A real workflow: a code-review agent on LangGraph uses lazy tool execution — the planner emits a list of file-read thunks, the runtime forces them in parallel, and the LLM consumes the merged context. Each forced thunk produces a tool span; FutureAGI’s ToolSelectionAccuracy scores whether the right files were chosen, StepEfficiency flags wasted forces, and eval-fail-rate-by-cohort surfaces regressions when a runtime upgrade changes thunk-forcing semantics. When a LangGraph upgrade introduces a bug where some thunks are forced twice, FutureAGI sees it as duplicate spans on the same trace — the engineer correlates the duplication with the runtime version and rolls back.
For frameworks where thunks are user-controlled (custom Python agents, Redux-store-backed agent UIs), the same pattern applies: evaluate the outputs, watch the trajectory, attribute regressions to runtime changes.

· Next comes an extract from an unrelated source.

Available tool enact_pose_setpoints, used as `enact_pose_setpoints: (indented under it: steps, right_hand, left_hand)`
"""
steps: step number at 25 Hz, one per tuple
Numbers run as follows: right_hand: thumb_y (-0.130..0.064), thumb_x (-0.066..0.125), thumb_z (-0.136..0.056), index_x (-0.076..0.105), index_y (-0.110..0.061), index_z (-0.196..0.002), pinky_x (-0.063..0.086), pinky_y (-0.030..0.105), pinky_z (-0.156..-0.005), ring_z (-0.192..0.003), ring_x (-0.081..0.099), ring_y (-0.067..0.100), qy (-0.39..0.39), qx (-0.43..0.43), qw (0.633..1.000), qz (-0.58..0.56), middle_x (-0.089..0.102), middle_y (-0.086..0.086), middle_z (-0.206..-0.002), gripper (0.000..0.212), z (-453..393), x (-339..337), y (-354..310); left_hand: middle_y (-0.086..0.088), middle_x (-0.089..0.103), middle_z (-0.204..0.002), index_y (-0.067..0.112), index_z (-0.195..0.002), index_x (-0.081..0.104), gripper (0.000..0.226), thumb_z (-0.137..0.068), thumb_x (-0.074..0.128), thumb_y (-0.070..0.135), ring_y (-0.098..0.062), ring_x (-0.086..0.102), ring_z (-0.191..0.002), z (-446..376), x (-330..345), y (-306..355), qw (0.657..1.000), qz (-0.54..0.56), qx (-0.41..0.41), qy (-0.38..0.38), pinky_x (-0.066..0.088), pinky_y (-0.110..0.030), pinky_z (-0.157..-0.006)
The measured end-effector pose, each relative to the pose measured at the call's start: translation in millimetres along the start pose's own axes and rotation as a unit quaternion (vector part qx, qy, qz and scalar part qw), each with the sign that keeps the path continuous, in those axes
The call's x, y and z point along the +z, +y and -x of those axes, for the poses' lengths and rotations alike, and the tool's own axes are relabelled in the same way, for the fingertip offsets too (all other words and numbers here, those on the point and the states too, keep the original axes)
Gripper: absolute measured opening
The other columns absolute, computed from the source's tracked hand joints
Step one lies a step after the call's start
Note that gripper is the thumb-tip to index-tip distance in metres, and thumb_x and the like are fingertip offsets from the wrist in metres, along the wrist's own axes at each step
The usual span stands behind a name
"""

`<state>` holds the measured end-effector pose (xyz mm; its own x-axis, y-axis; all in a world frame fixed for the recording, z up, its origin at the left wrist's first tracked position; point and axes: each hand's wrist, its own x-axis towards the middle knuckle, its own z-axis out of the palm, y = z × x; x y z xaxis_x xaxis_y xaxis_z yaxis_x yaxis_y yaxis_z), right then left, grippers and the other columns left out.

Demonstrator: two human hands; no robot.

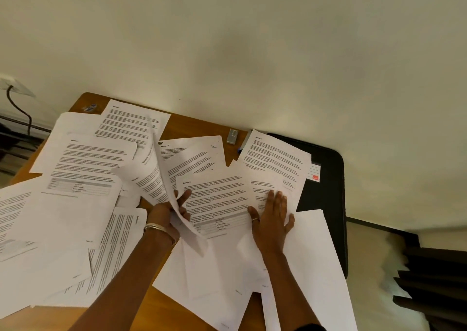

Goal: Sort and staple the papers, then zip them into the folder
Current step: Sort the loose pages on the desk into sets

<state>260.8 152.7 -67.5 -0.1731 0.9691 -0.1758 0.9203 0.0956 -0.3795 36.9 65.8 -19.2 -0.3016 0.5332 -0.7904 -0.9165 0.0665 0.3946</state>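
Both forearms reach in from the near edge over loose printed papers [83, 169] scattered across the wooden table [197, 126]. Fingers of the left hand [168, 210] curl round a few lifted sheets [154, 176] that bend upward, thumb pinching them; the right hand [271, 213] lies flat with straight, spread fingers pressing a sheet just beside them. Beyond the right fingers, partly under paper, sits the black folder [328, 179], and farther out between both hands lies a small grey item, likely the stapler [232, 136]. Sorting looks to be under way; next, matching sheets need gathering and squaring before stapling.
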Motion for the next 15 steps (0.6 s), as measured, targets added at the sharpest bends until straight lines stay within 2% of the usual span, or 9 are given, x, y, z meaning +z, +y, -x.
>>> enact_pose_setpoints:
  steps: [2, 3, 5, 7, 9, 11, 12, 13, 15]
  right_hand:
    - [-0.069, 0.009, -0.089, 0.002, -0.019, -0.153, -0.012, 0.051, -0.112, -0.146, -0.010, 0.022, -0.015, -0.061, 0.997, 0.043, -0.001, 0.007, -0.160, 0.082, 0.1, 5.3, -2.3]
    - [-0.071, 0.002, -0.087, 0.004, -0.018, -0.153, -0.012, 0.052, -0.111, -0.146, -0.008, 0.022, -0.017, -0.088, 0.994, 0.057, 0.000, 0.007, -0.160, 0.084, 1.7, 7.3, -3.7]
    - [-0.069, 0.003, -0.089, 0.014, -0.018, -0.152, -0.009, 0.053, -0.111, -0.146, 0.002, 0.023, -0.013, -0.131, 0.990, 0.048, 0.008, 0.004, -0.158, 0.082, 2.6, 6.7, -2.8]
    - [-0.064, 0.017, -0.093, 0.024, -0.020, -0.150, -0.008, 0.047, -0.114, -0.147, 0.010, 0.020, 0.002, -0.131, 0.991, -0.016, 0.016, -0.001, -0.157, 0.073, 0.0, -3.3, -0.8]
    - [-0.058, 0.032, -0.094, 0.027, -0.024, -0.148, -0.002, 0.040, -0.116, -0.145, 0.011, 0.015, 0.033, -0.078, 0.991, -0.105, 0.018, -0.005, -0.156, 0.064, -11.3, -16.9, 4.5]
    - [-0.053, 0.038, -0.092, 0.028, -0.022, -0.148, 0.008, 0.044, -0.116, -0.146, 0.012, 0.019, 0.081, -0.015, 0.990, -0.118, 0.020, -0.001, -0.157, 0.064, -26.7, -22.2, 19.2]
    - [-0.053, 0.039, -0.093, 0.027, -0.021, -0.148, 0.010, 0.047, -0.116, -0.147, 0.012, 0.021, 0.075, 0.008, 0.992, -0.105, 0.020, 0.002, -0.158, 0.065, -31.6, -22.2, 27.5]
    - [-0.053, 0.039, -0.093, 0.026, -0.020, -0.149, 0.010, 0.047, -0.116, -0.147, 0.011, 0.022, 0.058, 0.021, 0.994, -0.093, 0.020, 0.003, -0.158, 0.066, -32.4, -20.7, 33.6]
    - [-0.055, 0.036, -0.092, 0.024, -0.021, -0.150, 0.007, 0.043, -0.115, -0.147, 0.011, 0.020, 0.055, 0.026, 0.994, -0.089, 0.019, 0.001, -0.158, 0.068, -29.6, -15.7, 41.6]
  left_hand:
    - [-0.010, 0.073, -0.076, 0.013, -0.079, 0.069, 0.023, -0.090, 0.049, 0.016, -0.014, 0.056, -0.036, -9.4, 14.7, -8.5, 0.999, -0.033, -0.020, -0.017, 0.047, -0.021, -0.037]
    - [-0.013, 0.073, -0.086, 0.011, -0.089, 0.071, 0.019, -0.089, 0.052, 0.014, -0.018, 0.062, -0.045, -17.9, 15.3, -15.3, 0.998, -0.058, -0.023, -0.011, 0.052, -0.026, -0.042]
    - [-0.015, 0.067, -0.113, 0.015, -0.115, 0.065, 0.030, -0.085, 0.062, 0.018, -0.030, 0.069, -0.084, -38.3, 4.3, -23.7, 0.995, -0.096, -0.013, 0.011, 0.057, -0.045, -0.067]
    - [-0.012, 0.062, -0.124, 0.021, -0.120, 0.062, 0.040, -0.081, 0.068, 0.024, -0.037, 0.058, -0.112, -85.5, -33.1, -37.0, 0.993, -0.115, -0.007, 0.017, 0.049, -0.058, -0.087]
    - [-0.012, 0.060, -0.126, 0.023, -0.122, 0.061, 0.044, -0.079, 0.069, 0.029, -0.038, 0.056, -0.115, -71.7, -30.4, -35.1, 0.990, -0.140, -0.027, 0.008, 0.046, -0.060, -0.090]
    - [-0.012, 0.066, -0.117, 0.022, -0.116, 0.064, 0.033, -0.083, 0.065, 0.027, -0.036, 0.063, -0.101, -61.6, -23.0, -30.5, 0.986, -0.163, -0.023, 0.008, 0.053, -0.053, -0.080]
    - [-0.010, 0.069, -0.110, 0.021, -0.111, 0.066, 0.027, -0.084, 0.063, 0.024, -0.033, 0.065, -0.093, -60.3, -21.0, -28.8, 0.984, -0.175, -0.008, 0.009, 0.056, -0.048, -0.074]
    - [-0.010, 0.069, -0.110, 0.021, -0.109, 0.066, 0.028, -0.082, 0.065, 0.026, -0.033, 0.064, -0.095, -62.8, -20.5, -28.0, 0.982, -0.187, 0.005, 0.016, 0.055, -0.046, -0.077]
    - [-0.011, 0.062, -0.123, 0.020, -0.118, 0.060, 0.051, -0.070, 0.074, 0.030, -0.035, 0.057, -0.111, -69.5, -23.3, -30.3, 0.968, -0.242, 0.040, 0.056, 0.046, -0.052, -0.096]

How to Measure or Detect It
Thunks themselves are not measurable; their forced effects are:
agent.trajectory.step(OTel attribute): the canonical span attribute on every forced thunk in an agent run; filter dashboards by it.- Span-duplication rate: count of identical tool calls within a single trajectory; non-zero usually means a runtime bug.
ToolSelectionAccuracy: returns whether each forced tool thunk picked the right tool given the state.StepEfficiency: returns the fraction of forced steps that contributed to the final goal — flags wasted thunks.- Trajectory parallelism rate: how many thunks fire concurrently versus serially; runtime-tuning signal for cost and latency.
Minimal Python:
from fi.evals import ToolSelectionAccuracy, StepEfficiency
tool_acc = ToolSelectionAccuracy()
efficiency = StepEfficiency()
acc_result = tool_acc.evaluate(input=user_goal, trajectory=trace_spans)

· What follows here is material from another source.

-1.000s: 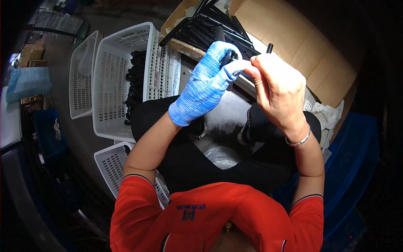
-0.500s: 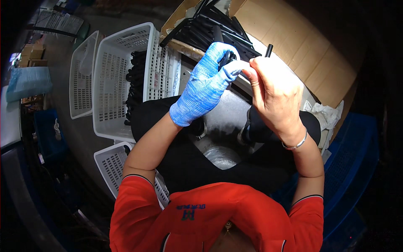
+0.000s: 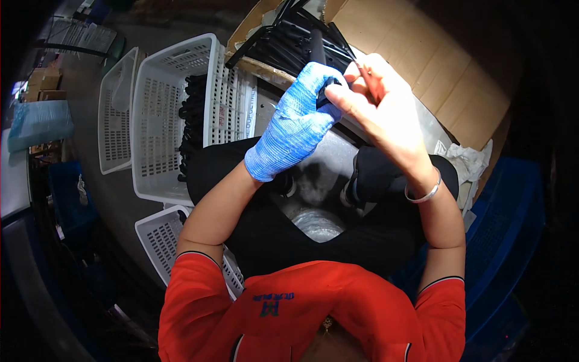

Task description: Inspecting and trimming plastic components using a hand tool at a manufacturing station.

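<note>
My left hand (image 3: 295, 114), in a blue knitted glove, is closed round a black tubular part (image 3: 318, 48). The part's upper end sticks out above the glove, and a dark end shows between thumb and fingers. Bare and brightly lit, my right hand (image 3: 392, 117) has its thumb at that dark end, touching or nearly touching it. A thin dark stick-like tool (image 3: 360, 63) lies in the right hand's curled fingers; its exact kind is hidden by them. Just beyond both hands, several black tubes and bars (image 3: 289, 45) lie in an open cardboard box (image 3: 416, 60).
To the left stands a white perforated basket (image 3: 151, 133) with black parts inside, beside another white basket (image 3: 113, 120). A smaller white basket (image 3: 158, 235) is near my left elbow. White cloth (image 3: 470, 163) hangs at the box's edge; a blue crate (image 3: 506, 211) stands far right.
My right hand has turned and its fingers have shifted, so the thin tool now slants up from them and the thumb is over the part's end. The left hand keeps its grip.
</note>
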The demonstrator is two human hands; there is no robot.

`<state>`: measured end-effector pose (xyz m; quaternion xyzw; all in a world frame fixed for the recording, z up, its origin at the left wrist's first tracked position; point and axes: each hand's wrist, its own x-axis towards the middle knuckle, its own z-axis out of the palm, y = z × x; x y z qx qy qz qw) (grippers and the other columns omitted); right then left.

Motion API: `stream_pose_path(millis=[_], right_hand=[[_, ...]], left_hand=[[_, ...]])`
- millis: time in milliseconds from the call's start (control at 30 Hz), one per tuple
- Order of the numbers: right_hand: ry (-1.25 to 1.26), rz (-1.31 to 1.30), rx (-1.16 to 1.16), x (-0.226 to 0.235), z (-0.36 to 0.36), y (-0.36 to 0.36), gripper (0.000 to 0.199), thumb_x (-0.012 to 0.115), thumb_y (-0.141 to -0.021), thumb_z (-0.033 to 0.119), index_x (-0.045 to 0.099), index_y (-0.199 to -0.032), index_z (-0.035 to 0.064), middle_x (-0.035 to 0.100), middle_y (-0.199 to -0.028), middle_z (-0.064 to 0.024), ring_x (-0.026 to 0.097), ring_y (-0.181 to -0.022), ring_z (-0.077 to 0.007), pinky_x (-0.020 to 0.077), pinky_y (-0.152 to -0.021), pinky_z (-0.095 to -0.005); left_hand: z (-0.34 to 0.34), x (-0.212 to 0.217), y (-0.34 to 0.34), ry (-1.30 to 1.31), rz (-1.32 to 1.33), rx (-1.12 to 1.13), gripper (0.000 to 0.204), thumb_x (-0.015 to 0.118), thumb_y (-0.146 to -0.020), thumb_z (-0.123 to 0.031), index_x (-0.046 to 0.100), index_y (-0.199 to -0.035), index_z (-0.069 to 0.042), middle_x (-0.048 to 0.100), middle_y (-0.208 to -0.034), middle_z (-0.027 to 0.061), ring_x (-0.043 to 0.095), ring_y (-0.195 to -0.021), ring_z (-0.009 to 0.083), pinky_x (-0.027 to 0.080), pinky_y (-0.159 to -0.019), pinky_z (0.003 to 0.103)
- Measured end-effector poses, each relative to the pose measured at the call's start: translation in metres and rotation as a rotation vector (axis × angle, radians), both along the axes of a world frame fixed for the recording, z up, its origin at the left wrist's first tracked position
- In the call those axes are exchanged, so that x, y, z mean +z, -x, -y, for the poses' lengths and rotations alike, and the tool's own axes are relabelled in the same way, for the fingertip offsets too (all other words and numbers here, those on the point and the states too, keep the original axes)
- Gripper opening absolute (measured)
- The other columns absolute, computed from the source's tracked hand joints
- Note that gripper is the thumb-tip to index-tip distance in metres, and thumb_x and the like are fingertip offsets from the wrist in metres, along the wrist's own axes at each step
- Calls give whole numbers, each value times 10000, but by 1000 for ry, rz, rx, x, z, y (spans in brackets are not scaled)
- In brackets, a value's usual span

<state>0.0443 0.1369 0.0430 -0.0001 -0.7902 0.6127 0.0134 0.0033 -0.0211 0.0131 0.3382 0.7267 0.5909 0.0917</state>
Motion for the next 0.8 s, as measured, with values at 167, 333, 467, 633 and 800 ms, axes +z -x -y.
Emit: stream_pose_path(millis=[167,333,467,633,800], right_hand=[[-338,-100,-169,-20,-23,16,273,650,-861,273,621,-923,10,564,-738,-3,495,-689,-72,401,-652,-218],[-206,-53,62,-25,-46,24,215,594,-895,208,651,-973,16,584,-741,10,490,-684,-55,414,-654,-199],[-414,72,265,-20,-53,12,240,645,-854,205,667,-1017,29,645,-810,-2,532,-746,-66,436,-707,-197],[-260,202,329,-22,-68,6,328,702,-815,197,635,-1066,-3,662,-858,-70,565,-778,-93,461,-721,-215],[23,255,229,-17,-49,2,339,686,-827,199,615,-1078,-17,647,-811,-63,603,-727,-91,470,-711,-226]], left_hand=[[-3,6,9,-129,93,-36,142,563,-902,-105,509,-1030,-76,541,-832,4,489,-643,40,421,-586,183],[21,10,24,-475,574,-252,363,368,-1002,-249,384,-1286,-23,608,-1040,160,363,-406,1,322,-361,141],[36,6,41,-739,711,-328,415,352,-1006,-273,346,-1325,-8,589,-1083,166,374,-376,-2,383,-330,146],[45,8,51,-741,654,-250,348,401,-991,-218,406,-1267,-6,608,-1086,221,401,-396,-2,379,-341,144],[34,-3,45,-663,681,8,369,439,-984,-214,427,-1299,-22,583,-1177,203,441,-481,18,423,-452,185]])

eff_result = efficiency.evaluate(input=user_goal, trajectory=trace_spans)
print(acc_result.score, eff_result.score)
Common Mistakes
- Treating a thunk as a side-effect-free wrapper. Forcing a thunk usually triggers I/O — a tool call, an API request, a billing event — make idempotency explicit.

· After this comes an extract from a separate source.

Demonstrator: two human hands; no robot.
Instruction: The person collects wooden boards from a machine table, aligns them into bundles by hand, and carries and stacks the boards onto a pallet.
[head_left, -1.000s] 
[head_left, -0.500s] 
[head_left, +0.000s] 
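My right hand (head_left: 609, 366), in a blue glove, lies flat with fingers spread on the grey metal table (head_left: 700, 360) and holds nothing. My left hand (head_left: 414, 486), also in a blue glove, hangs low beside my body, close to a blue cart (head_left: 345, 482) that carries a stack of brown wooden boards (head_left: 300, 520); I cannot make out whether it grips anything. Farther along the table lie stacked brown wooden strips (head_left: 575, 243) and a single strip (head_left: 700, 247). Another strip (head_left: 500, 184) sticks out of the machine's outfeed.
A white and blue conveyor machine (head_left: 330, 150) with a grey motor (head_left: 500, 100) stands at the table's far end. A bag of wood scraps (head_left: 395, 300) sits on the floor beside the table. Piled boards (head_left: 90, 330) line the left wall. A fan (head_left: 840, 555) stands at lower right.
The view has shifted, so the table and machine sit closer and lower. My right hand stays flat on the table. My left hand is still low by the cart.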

- Capturing per-request state in a long-lived closure. The thunk holds the wrong context when it eventually fires; agent runtimes have leaked customer data this way.
- Re-forcing on retry without deduplication. Tool-call retries can re-execute side effects; pair retries with idempotency keys.
- Treating LangGraph or Agents SDK control flow as opaque. Spend the day to read how the runtime forces thunks; it will save weeks of incident debugging later.
- Ignoring trajectory parallelism. Sequential forcing of independent thunks is a free 3x latency improvement most teams miss.
Frequently Asked Questions
What is a thunk?
A thunk is a zero-argument function or closure that wraps a deferred computation. The wrapped expression is not evaluated until the thunk is explicitly called, enabling lazy evaluation and deferred side effects.
Where do thunks appear in AI engineering?
In agent runtimes thunks appear as deferred LLM calls, lazy retrieval, async tool invocations, and middleware patterns like redux-thunk. Most modern agent frameworks use thunk-like primitives under the hood.
How does FutureAGI relate to thunks?
FutureAGI does not implement thunks. It evaluates the outputs they produce — LLM responses, tool-call results, retrieval chunks — via fi.evals evaluators tied to traceAI spans on agent trajectories.